■ **EXERCISE PROMPT**: Exactly and only the lines from the one with "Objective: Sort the" through the end of the listing are to be transcribed, both ends included.

══ COLLECTED DATA ══

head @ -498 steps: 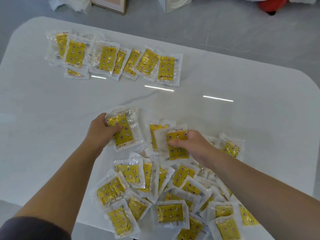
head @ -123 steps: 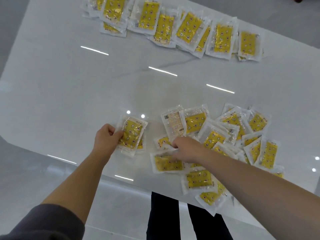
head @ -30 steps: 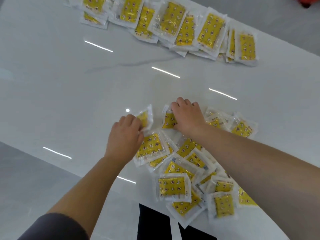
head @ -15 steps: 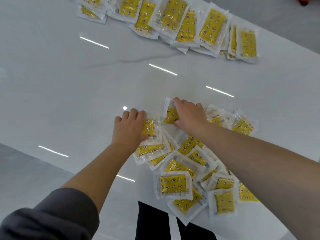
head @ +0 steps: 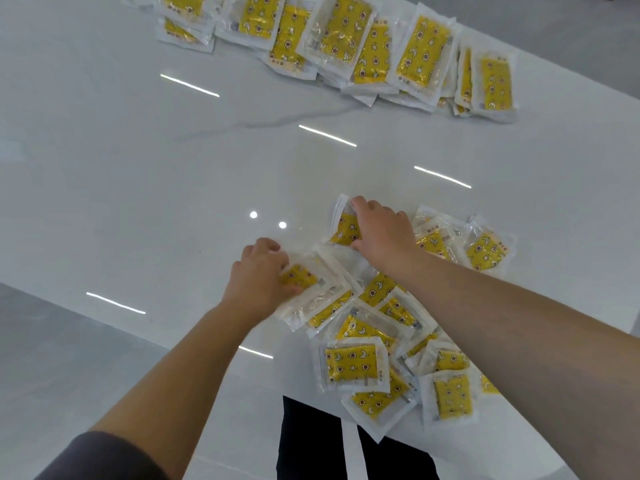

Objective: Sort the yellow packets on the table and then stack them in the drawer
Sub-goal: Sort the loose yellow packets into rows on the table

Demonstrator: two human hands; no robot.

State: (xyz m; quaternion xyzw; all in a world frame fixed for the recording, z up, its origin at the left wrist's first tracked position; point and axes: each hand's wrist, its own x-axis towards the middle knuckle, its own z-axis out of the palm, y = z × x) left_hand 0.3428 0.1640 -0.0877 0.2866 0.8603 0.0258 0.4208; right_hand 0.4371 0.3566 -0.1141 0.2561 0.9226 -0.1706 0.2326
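Hands have both just grabbed: left hand [head: 258,275] pinches a yellow packet [head: 299,277] at the left edge of the pile [head: 356,365], right hand [head: 381,230] grips another packet [head: 343,226] at its far edge. Sorting goes on; the neat row [head: 346,39] lies well beyond the pile.

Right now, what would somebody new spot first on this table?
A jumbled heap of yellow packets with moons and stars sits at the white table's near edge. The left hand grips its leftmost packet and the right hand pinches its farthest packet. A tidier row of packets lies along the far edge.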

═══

■ **ANSWER TO THIS TASK**:
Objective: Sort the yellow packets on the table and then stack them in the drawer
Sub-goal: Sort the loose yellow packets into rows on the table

Demonstrator: two human hands; no robot.

State: (xyz m; quaternion xyzw; all in a world frame fixed for the recording, z up, its origin at the left wrist's first tracked position; point and axes: each hand's wrist, its own x-axis towards the middle knuckle, its own z-axis out of the palm, y = z × x) left_hand 0.3428 0.1640 -0.0877 0.2866 0.8603 0.0258 0.4208; right_hand 0.4371 0.3566 -0.1141 0.2561 0.9226 -0.1706 0.2326
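Hands have both just grabbed: left hand [head: 258,275] pinches a yellow packet [head: 299,277] at the left edge of the pile [head: 356,365], right hand [head: 381,230] grips another packet [head: 343,226] at its far edge. Sorting goes on; the neat row [head: 346,39] lies well beyond the pile.

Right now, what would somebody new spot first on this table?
A jumbled heap of yellow packets with moons and stars sits at the white table's near edge. The left hand grips its leftmost packet and the right hand pinches its farthest packet. A tidier row of packets lies along the far edge.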

Work on this exercise is finished, so nothing remains.